Я почувствовал, как забилась артерия на шее, обшарил все, на чем были карманы, обыскал коридор и комнаты, напрасно. Передатчика там больше не было. Растерянно, я реконструировал свой путь. Мне вспомнился водитель автобуса, пьяные молодчики, которые так настойчиво сели рядом со мной. Теперь мне стало ясно, почему они так неожиданно вышли. Они предполагали, что у меня транзисторное радио — должно быть, один из них незаметно стащил у меня приемник.
У меня выступил пот на лбу. Ценный прибор в чужих руках! Именно то, что я должен был пообещать Ме, я не сдержал. Моя жена подошла ко мне, изучающе посмотрела на меня. «Тебе нехорошо?»
— Они украли у меня передатчик, — прошептал я, — понимаешь ты, что это значит? Ме дал мне его с собой на полном доверии.

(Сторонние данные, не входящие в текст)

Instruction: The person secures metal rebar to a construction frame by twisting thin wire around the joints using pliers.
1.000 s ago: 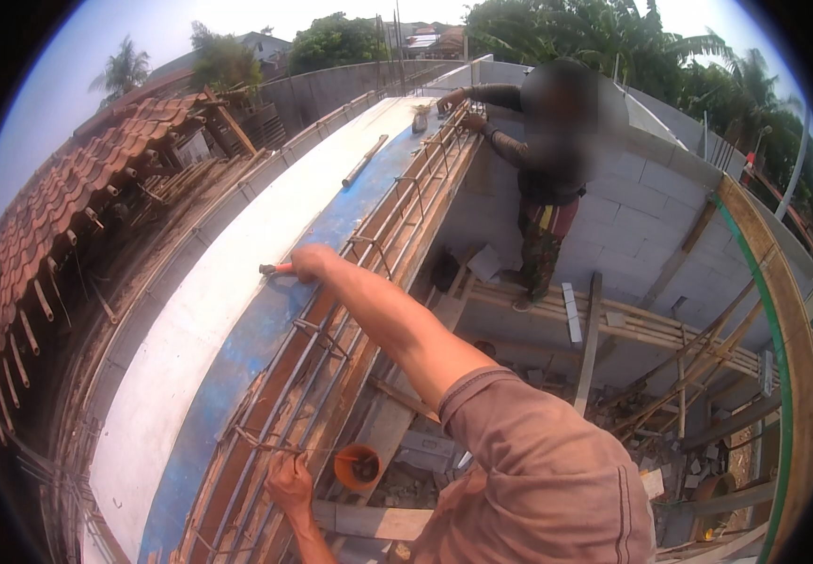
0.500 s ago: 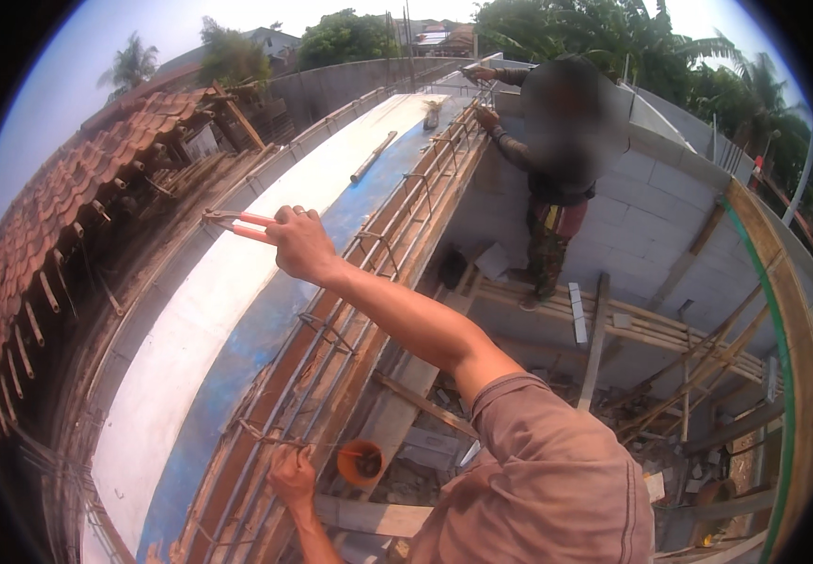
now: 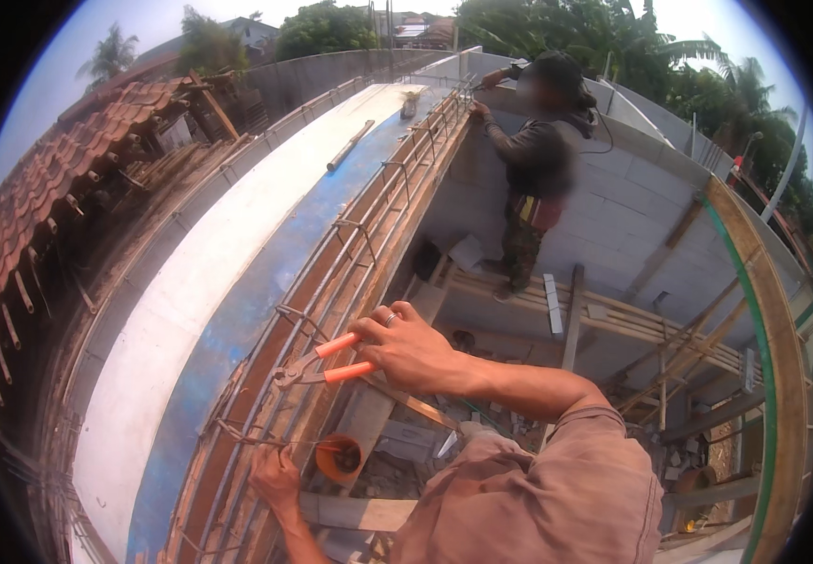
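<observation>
My right hand (image 3: 406,350) is closed round the orange-sleeved handles of a pair of pincers (image 3: 339,372). The handles stand apart, and the metal head is over the long rebar cage (image 3: 284,362) lying in a timber channel. Lower down, my left hand (image 3: 277,481) is at the side of the cage, fingers pinched together beside a stirrup joint (image 3: 228,432). A thin tie wire (image 3: 298,442) shows at its fingertips, partly hidden by them. Close to that hand sits an orange bucket (image 3: 338,458) with dark contents.
A white and blue sheet (image 3: 209,348) runs along the cage's left, with a short bar (image 3: 350,146) on it. At the cage's far end a co-worker (image 3: 538,150) stands on a plank scaffold (image 3: 604,324). Rubble and timber lie below right; a tiled roof (image 3: 59,141) is left.
My right hand has swung the pincers from over the white sheet down and right, back over the cage. My left hand stays at the same joint. The view has shifted slightly.
</observation>
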Action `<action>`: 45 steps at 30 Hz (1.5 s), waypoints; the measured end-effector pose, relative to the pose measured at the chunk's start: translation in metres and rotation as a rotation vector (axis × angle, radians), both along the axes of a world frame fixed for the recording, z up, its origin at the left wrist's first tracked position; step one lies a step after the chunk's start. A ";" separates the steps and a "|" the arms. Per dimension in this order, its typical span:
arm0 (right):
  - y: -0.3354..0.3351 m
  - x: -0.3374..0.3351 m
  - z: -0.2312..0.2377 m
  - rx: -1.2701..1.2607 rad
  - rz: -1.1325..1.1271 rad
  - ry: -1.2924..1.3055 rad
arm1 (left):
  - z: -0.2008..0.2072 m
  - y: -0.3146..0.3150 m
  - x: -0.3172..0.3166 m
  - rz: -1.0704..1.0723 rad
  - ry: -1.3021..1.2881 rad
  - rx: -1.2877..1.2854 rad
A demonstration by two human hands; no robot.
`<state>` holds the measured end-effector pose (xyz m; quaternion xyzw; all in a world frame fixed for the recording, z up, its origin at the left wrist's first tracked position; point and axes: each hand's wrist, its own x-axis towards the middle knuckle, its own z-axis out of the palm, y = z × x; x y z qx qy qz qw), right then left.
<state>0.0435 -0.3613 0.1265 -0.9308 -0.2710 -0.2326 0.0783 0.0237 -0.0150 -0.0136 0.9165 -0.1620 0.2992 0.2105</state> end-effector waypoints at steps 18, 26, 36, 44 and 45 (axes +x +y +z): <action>0.000 -0.004 -0.075 0.461 0.013 1.308 | -0.005 -0.004 0.005 0.016 -0.116 0.101; 0.044 0.016 -0.054 0.349 0.093 1.422 | 0.003 0.026 -0.011 0.059 -0.037 -0.042; 0.036 0.022 -0.050 0.182 0.075 1.412 | -0.003 0.010 -0.010 0.035 -0.041 -0.160; 0.079 0.022 -0.016 -0.051 0.048 1.400 | -0.012 0.010 -0.006 0.037 0.038 -0.144; 0.082 0.022 -0.015 -0.113 0.031 1.364 | -0.013 0.010 -0.006 0.020 0.016 -0.150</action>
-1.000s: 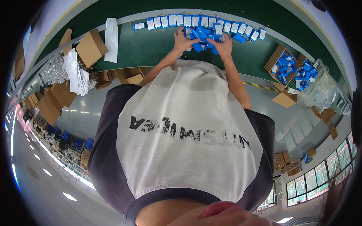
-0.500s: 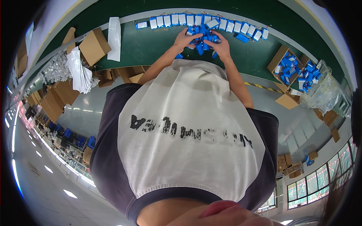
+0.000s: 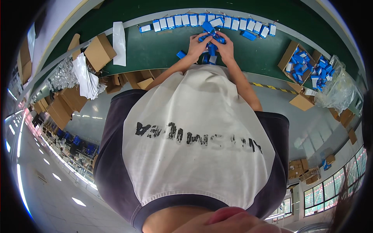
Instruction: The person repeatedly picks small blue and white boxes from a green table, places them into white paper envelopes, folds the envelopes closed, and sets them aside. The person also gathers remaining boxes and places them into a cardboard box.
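My left hand [image 3: 197,46] and my right hand [image 3: 224,47] meet over a small heap of blue battery packs near the table's front edge. Their fingers are closed around a blue battery pack [image 3: 216,38], partly hidden by the fingers. Just beyond the fingertips, another blue pack [image 3: 208,27] lies tilted. More packs [image 3: 212,59] lie below the hands, close to my apron, and a single pack [image 3: 181,54] rests left of my left hand. Along the far side runs a curved row of blue packs with white labels [image 3: 185,20], several with short wires.
At the right, a cardboard box [image 3: 288,55] holds jumbled blue packs, with more packs [image 3: 321,73] and clear plastic wrapping [image 3: 339,87] beside it. To the left are a white sheet [image 3: 119,43], an open carton [image 3: 100,51] and a stack of white strips [image 3: 86,77]. The table is green [image 3: 155,50].
My hands have drawn closer together, from spread around the heap to fingers meeting over one pack. The view has shifted slightly.
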`<action>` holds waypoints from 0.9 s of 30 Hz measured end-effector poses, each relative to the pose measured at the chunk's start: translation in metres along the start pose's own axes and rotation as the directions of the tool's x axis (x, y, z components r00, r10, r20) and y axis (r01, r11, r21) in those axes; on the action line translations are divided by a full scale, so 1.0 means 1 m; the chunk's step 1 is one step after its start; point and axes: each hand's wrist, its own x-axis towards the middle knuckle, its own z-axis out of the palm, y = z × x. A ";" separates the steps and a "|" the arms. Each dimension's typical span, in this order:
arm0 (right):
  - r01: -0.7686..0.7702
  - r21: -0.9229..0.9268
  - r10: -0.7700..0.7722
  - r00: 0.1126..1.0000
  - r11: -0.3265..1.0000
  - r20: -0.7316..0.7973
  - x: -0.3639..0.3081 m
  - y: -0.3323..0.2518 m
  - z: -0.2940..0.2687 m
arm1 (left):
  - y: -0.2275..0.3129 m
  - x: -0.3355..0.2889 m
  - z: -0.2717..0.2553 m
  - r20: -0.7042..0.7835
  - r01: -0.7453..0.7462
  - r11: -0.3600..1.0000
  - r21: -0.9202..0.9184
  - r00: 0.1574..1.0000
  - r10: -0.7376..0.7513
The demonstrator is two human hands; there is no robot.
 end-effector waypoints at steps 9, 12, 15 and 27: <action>-0.004 0.227 -0.016 0.996 0.974 0.088 -0.019 -0.023 -0.043 | 0.024 -0.031 0.043 -0.053 -0.076 0.993 0.086 0.995 0.080; 0.033 0.280 -0.050 0.997 0.959 0.055 -0.032 -0.042 -0.080 | 0.021 -0.031 0.070 0.042 -0.210 0.956 0.206 0.978 0.205; 0.048 0.384 -0.028 0.998 0.922 -0.056 -0.049 -0.065 -0.138 | 0.033 -0.032 0.133 0.187 -0.294 0.927 0.232 0.949 0.255; 0.115 -0.132 -0.167 0.844 0.985 -0.509 -0.050 -0.091 -0.378 | 0.061 -0.014 0.344 0.580 -0.777 0.507 0.373 0.622 0.526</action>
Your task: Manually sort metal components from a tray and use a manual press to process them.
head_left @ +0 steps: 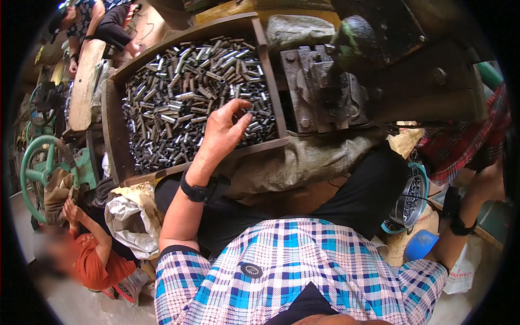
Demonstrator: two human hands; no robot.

— Я думаю, у тебя жар, — сказала она. — Я вызову врача. Неудивительно, как ты одет.
Она хотела позвонить.
— Оставь это, я не болен! — крикнул я. — Я должен вернуть передатчик. Ауль может подумать, что со мной что-нибудь случилось. Но только что мне делать? Это был последний автобус. Водитель, возможно, знал ребят… Я должен пойти в полицию. Им нужно только разузнать имя водителя автобуса…
Совершенно сбитый с толку, я вынул свое зимнее пальто из шкафа. Йоханна встала передо мной, озабоченно сказала: «Посмотри же на часы, Ганс, сейчас около двух. Тебе нужен доктор. Пожалуйста, не выходи больше на улицу».
Еще полчаса назад ее забота была бы бальзамом, сейчас я больше не слушал ее. Еще на лестнице она расстроено просила меня остаться. Возможно, она пошла бы за мной на улицу, но она не была одета. Несмотря на то, что меня осенила смутная догадка, что ее внезапно проснувшаяся забота могла исходить из совсем других соображений, я не думал об этом в своем сродни паническому настроении. Ведомый страхом, что воры могли где-нибудь по-пьяни сломать бесценный передатчик, я торопился, терзаемый мрачными рассуждениями, в новогоднюю ночь по улицам к ближайшему полицейскому участку.